After the shrine, I decided to drop by at the Shamine Museum of Ancient Izumo to learn more about the history of the region. It was surprisingly a very interesting museum as there were many ancient artifacts from the region and the exhibits deepened my understanding of the ancient Izumo civilization and its folklore.
I had already decided to have Shimane Prefecture's well-known dish, Izumo Soba, for lunch. Earlier, I dropped by at the tourist office near the train station to get a map and ask for recommended places to have Izumo Soba. One of their recommendations was Kizuki, located along Kamimukae no Michi street. It was a great advice from the tourist office to come here for lunch as other well-known soba restaurants in the vicinity were packed, and Kizuki was relatively empty when I arrived.
After lunch, it was already too late to take the bus to Hinomisaki. I changed my plans to go and have a look at the old JR Taisha Station.

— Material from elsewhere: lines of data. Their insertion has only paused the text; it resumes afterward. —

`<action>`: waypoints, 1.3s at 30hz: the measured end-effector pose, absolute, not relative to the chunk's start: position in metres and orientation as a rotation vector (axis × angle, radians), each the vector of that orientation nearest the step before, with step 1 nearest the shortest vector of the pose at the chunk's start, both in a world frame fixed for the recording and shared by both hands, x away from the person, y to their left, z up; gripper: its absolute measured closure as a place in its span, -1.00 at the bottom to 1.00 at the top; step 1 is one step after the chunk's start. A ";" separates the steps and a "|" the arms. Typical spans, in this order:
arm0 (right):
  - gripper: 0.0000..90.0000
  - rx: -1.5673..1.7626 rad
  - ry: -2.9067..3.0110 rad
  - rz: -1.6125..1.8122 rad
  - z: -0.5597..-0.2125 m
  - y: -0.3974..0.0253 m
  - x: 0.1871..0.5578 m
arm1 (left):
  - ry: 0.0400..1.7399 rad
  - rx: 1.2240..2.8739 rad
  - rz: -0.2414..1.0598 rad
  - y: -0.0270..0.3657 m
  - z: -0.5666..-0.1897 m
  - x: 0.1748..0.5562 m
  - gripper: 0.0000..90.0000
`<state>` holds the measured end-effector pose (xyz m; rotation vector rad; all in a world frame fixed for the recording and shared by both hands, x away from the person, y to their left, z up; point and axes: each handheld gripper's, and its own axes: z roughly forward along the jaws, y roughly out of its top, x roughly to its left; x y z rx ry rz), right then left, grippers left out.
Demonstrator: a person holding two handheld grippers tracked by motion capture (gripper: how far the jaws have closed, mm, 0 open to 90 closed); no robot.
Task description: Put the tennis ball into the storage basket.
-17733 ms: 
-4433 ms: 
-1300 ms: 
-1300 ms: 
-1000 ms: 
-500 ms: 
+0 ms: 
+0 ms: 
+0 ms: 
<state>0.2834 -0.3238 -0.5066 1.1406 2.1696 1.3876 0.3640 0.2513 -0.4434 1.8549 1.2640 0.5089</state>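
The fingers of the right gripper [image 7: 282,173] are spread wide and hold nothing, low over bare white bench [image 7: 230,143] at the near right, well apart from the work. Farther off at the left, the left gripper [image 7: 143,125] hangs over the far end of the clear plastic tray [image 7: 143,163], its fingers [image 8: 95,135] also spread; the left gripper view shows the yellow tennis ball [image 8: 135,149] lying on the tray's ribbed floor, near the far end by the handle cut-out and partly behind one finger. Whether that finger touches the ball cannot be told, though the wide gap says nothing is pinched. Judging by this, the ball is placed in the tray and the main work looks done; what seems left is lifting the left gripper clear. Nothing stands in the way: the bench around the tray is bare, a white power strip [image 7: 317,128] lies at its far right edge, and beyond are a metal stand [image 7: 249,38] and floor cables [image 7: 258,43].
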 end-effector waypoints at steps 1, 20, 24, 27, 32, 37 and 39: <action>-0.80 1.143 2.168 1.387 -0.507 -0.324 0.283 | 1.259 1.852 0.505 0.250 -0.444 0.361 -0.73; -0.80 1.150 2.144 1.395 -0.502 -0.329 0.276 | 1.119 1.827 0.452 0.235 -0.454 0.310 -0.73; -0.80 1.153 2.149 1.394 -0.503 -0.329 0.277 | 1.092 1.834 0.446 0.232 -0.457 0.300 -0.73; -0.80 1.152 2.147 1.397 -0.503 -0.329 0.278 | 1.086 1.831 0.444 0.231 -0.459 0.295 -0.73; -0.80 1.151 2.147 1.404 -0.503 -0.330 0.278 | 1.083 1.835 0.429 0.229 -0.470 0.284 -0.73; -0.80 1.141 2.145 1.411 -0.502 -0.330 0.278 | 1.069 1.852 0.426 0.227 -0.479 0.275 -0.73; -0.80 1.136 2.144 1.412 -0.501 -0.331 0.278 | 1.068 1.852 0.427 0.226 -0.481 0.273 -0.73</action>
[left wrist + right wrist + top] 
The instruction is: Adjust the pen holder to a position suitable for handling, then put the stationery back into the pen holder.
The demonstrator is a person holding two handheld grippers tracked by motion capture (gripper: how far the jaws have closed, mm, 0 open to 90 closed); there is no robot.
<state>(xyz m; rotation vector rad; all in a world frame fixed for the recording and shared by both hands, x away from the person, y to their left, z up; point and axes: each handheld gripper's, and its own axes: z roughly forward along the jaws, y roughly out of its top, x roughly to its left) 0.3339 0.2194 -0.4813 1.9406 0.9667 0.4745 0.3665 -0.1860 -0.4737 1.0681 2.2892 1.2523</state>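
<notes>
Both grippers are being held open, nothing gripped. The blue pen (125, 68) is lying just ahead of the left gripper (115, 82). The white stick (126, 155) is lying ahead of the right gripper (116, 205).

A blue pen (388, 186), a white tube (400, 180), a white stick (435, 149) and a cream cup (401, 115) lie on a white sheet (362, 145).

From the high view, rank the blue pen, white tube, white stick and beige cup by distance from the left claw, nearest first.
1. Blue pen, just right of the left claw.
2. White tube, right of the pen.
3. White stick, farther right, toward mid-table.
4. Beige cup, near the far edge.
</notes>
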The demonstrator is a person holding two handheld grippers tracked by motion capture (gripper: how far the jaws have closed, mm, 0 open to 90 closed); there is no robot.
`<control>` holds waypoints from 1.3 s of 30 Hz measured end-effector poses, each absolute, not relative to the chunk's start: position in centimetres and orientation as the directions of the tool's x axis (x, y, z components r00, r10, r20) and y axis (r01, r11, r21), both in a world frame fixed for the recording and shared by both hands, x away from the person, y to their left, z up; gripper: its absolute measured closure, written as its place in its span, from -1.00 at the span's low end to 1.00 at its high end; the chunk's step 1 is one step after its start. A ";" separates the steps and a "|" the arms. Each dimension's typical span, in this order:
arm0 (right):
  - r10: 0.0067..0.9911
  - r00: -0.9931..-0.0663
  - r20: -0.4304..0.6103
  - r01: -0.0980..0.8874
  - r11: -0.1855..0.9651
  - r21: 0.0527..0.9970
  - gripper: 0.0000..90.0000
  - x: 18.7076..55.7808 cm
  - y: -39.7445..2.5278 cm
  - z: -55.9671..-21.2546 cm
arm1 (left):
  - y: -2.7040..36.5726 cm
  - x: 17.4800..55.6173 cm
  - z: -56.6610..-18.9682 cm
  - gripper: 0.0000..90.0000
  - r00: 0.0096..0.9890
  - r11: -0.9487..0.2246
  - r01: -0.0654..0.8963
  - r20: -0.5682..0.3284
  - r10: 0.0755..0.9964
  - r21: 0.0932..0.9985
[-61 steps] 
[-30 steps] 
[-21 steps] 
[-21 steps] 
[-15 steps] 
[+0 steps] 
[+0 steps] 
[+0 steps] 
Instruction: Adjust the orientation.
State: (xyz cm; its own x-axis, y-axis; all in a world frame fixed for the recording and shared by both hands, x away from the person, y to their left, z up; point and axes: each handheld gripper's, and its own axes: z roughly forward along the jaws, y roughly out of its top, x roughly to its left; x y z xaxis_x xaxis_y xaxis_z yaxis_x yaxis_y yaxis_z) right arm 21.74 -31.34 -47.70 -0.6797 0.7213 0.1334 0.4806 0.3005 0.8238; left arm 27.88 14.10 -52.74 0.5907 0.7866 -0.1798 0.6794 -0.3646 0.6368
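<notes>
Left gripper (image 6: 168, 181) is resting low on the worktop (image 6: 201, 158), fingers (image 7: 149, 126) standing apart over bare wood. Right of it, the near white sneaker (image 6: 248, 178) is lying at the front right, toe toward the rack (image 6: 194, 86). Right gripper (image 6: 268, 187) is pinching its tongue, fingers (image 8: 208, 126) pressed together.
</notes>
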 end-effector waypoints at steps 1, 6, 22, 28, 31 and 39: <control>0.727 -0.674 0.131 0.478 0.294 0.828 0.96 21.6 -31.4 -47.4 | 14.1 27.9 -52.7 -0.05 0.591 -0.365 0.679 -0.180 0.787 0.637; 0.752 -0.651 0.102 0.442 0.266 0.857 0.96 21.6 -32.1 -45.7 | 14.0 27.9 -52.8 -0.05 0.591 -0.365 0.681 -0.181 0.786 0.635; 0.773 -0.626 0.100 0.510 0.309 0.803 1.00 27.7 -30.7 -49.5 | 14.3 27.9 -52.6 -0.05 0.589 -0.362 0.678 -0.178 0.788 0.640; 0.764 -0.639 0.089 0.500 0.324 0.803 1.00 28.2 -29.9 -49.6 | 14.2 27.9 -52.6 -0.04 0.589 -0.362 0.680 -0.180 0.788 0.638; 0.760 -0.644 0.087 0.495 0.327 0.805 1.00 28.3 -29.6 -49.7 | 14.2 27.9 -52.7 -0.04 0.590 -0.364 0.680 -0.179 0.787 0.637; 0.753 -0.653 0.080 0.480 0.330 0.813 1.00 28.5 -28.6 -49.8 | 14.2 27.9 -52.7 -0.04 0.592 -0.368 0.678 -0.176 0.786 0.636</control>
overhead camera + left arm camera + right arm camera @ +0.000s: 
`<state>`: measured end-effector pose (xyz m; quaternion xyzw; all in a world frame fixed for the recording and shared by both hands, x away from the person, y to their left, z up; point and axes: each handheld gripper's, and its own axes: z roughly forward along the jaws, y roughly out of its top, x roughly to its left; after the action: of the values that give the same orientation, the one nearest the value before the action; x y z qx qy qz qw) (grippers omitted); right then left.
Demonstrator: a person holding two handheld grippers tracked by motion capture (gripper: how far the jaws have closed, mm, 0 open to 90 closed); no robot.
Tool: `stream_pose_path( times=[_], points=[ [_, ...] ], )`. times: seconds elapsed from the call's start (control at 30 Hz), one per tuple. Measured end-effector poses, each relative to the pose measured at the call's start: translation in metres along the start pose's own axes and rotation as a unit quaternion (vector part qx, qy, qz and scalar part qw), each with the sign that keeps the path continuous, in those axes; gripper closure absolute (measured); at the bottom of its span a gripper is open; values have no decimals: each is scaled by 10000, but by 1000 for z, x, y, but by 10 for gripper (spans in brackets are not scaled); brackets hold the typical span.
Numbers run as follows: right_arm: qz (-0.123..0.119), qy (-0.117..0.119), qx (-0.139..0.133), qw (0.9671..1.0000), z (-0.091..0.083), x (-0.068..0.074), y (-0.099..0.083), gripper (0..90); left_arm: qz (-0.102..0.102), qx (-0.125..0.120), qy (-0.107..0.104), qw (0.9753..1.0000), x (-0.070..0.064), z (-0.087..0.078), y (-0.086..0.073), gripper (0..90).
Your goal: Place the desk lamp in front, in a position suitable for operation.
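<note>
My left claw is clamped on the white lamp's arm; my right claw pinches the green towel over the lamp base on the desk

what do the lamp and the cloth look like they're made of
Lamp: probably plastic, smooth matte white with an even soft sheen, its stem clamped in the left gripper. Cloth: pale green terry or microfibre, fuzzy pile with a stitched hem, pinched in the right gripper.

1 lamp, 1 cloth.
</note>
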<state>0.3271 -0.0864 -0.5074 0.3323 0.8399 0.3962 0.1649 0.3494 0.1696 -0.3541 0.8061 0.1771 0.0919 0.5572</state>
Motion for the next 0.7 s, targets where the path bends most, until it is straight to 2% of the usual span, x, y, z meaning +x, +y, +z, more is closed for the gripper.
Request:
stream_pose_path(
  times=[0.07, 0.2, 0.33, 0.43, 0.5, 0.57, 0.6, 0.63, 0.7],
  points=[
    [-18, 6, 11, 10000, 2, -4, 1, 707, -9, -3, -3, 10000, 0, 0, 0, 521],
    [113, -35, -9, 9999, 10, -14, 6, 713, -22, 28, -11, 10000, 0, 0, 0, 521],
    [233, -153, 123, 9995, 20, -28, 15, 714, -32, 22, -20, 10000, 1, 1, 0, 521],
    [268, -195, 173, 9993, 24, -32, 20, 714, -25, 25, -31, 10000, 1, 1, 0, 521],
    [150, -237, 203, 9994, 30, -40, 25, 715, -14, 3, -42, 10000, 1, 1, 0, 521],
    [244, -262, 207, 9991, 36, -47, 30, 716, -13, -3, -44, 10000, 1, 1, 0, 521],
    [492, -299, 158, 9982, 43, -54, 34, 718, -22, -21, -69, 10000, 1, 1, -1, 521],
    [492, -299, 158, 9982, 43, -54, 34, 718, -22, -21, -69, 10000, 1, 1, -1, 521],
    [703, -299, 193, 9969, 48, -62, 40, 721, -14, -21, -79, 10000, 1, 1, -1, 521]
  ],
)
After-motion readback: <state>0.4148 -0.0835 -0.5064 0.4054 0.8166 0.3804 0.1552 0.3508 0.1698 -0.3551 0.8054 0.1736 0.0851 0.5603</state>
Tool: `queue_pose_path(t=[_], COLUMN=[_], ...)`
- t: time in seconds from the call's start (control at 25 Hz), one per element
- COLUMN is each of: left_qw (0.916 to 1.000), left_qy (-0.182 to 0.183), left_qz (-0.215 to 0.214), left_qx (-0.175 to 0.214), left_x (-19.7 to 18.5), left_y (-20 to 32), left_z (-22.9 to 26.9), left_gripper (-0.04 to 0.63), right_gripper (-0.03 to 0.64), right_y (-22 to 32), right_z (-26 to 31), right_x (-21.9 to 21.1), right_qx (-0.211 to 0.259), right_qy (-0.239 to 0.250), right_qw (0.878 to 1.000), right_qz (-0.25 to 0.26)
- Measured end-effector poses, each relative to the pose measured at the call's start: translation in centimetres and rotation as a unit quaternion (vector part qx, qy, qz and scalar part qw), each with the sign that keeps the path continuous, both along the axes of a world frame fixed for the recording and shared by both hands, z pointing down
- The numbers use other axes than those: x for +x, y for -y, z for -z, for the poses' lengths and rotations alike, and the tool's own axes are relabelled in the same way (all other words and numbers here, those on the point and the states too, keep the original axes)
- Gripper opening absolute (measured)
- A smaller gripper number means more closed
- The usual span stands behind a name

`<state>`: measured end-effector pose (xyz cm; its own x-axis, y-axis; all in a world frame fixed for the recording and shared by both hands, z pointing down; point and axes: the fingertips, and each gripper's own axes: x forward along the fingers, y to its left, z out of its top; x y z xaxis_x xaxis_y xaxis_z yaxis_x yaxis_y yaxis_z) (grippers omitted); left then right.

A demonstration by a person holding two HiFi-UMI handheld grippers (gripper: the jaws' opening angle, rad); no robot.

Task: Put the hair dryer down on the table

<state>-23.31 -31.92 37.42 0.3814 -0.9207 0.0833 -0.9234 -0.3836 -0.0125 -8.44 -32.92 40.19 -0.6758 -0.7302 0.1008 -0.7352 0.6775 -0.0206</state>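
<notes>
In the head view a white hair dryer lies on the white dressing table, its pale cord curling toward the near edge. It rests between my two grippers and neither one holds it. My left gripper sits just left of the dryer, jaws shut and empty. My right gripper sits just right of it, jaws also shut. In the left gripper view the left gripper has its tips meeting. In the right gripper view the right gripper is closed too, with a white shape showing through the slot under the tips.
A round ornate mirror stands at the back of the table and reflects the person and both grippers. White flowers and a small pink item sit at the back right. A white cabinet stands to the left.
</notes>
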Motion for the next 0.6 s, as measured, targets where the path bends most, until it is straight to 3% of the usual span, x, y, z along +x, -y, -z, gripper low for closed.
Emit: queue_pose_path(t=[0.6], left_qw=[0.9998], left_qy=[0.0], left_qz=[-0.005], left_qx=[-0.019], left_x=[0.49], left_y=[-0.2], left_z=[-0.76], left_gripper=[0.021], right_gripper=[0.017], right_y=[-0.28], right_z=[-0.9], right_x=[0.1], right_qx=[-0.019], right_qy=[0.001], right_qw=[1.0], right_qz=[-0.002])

The old JR Taisha Station is a lavishly decorated station that has been decommissioned in 1990. As my lunch was quite light, I had a Shimane wagyu rice burger at a senbei shop along the main shopping drag before moving on to see the Taisha Station.
After visiting the old Taisha Station, I headed back to the Izumo Taisha Mae station and took the train to Kawato, where I dropped by at a local onsen place called Kitayama Onsen that I found from the internet. I had a chat with a local patron and apparently the establishment is owned and funded by the people of the area. After a relaxing dip in the onsen it was time to head back to Matsue.
Back in Matsue, I found a nice izakaya called Yamaichi where I tried the local shijimi clams picked from the shores of Lake Shinji. The atmosphere was very convivial and friendly and the obaasan (grandma) of the izakaya was very cute and funny. I ordered nodoguro with rice, pickles and a delicious bowl of shijimi clam miso soup, and later added a piece of their homemade crab croquette. I finished my meal and as I made my way out I was given a bump in the back by the eccentric obaasan. I left the izakaya with a full belly, happy as a clam.